- [WHAT YOU HAVE TO DO] The answer consists of one number: how many lines of the data below include the string "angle".

- [SUPPLIED INFORMATION]
·····

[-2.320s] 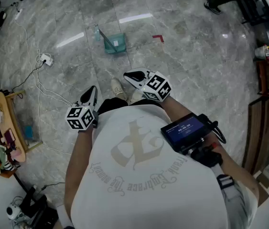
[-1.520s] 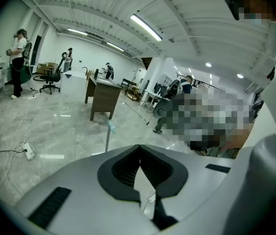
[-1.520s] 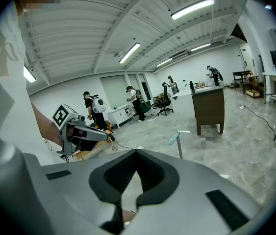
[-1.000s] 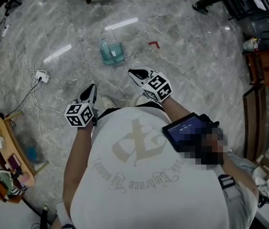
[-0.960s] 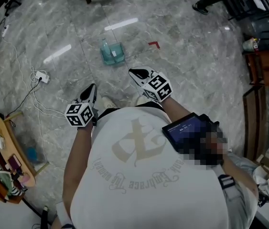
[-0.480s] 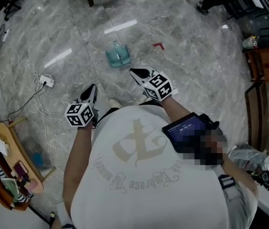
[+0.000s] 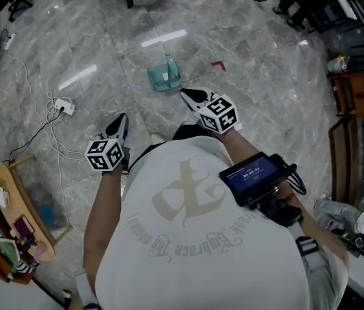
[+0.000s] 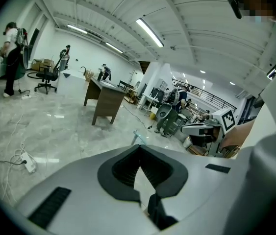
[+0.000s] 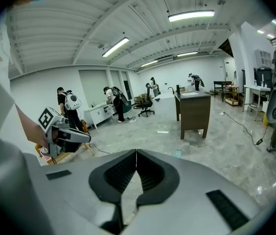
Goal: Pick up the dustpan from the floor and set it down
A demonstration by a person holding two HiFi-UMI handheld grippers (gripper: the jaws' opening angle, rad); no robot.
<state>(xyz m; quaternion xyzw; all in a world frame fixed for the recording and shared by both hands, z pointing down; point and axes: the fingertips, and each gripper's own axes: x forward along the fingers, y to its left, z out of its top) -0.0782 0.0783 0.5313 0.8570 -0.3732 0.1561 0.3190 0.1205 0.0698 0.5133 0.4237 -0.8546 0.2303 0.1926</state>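
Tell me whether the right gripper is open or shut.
Shut: the right gripper has its jaw tips meeting in its own view, with nothing between them.

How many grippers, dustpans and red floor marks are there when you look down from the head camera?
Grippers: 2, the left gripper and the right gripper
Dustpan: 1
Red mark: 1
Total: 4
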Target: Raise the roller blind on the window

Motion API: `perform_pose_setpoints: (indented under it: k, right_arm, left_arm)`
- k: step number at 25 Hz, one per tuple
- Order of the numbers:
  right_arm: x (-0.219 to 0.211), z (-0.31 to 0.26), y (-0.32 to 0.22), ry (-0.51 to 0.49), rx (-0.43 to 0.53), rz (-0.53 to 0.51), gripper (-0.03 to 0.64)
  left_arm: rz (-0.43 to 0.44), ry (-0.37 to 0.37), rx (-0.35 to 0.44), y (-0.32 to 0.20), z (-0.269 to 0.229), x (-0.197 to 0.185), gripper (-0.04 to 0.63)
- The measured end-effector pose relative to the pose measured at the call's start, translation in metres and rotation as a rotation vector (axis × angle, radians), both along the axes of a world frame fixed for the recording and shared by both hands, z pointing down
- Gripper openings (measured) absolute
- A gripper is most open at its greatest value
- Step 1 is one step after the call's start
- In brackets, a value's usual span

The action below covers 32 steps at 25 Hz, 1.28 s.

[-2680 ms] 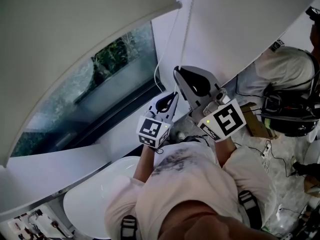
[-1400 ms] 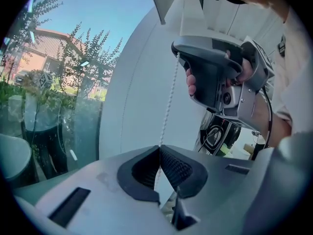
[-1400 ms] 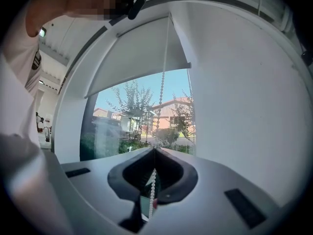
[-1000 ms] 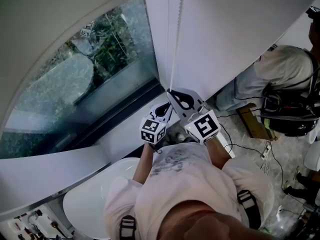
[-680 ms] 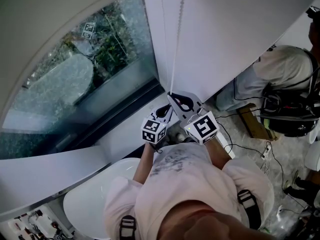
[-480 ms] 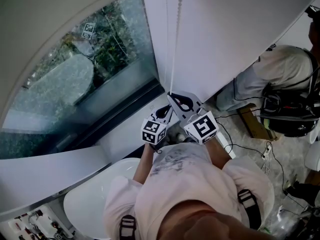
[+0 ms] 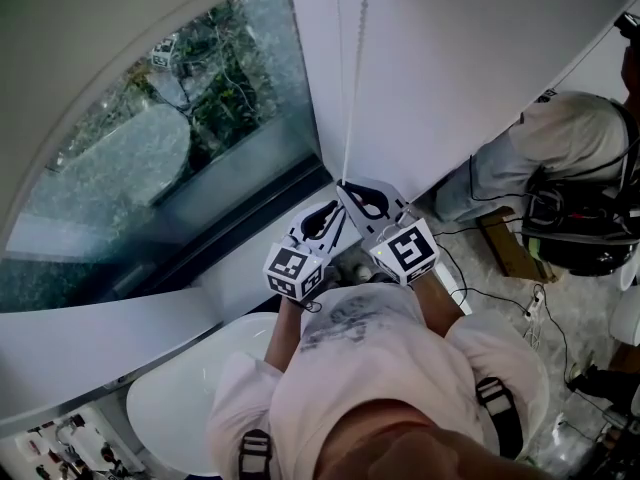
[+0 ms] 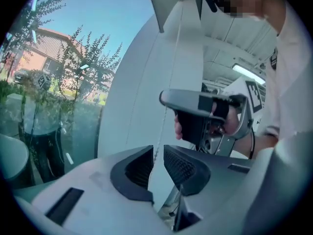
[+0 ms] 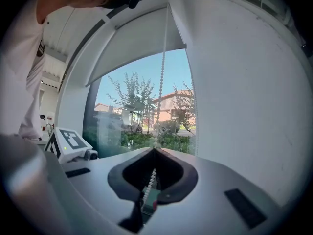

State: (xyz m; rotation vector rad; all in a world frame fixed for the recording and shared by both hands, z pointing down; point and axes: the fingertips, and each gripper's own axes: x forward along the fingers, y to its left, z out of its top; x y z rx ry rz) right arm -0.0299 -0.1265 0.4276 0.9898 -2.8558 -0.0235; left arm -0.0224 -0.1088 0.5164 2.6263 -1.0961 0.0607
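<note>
The grey roller blind [image 7: 100, 28] is rolled high, so most of the window glass [image 7: 150, 168] shows. Its white bead chain [image 7: 346, 98] hangs down the white wall beside the window. My right gripper [image 7: 345, 184] is shut on the chain, and in the right gripper view the beads [image 9: 161, 87] run down between the closed tips [image 9: 154, 149]. My left gripper [image 7: 333, 211] sits just below and left of it. In the left gripper view its jaws [image 8: 157, 156] stand slightly apart, with the chain [image 8: 168, 87] hanging loose in the gap.
A white basin [image 7: 190, 388] lies below the sill at lower left. Another person [image 7: 560, 158] sits on the floor at right among cables [image 7: 530, 298] and a cardboard box [image 7: 505, 243]. The white wall [image 7: 450, 68] runs close behind the chain.
The blind has risen well above where it hung 2.7 s ago as the right gripper came down with the chain. In the last half second my left gripper shifted down and left.
</note>
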Motion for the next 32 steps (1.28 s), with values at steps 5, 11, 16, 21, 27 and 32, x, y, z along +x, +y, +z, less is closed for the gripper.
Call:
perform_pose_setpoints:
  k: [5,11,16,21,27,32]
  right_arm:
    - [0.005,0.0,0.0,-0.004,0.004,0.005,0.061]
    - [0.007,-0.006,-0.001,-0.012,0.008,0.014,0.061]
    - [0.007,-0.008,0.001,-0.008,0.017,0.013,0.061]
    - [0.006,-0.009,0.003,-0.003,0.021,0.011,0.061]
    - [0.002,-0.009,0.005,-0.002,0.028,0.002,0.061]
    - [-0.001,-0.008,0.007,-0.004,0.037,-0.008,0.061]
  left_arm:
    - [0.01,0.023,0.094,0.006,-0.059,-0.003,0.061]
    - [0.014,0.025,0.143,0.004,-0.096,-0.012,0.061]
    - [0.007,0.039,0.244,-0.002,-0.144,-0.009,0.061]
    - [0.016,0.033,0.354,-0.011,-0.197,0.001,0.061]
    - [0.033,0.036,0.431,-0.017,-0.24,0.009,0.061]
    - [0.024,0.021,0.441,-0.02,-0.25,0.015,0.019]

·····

- [SOLUTION FOR THIS PROBLEM] 2